E ora link importanti: Il primo è il link del blog di Juneross, IMMERGITI IN UN MONDO ROSA, tramite il quale, si evince dal titolo del blog, tutte le lettrici di rosa in ogni sua sfumatura si ritrovano per parlare delle loro scrittrici preferite, dei loro romanzi preferiti e molto altro ancora( inoltre Jumeross è una ragazza molto gentile e disponibile):

http://www.junerossblog.com/

Qui troverete anche una interessante, dettagliata intervista a Sylvia Z.Summers, nella quale racconta ciò che sta dietro il romanzo, in questo caso DI TENEBRA E D’AMORE, io trovo interessante scoprire il background, i risvolti che hanno portato il tale autore a scrivere il tal romanzo:

http://www.junerossblog.com/2008/10/sylvia-zsummers.html

Per ultimo link, un appuntamento importante di fine Settembre( ormai già trascorso, ma lo fanno ogni anno, quindi non disperate), il WFF, Women’s fiction Festival, che potrebbe anche essere una ottima opportunità per le aspiranti scrittrici… Non vorrei dire cavolate e quindi vi rimando a un link nel quale potrete leggere da Voi, di che si tratta.

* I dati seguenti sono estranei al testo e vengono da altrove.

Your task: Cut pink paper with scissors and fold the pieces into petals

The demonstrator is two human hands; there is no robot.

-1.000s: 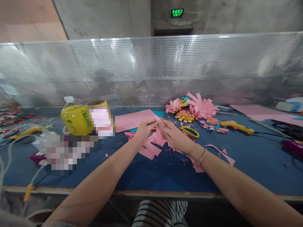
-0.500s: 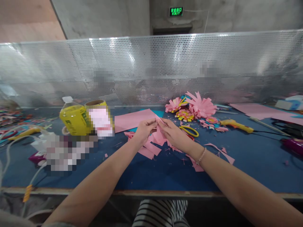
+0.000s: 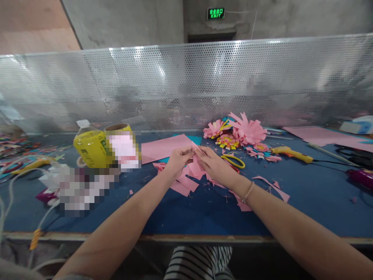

http://tragliscaffali.periodicoitaliano.info/?p=1369

Infine, dato che finalmente oggi sono riuscita a scrivere questo post, agognato da tempo, ma che proprio per colpa del poco tempo non ero mai riuscita a terminare e a scrivere, spero in maniera decente, rinnovo i miei più cari AUGURI a SILVIA, per il suo compleanno!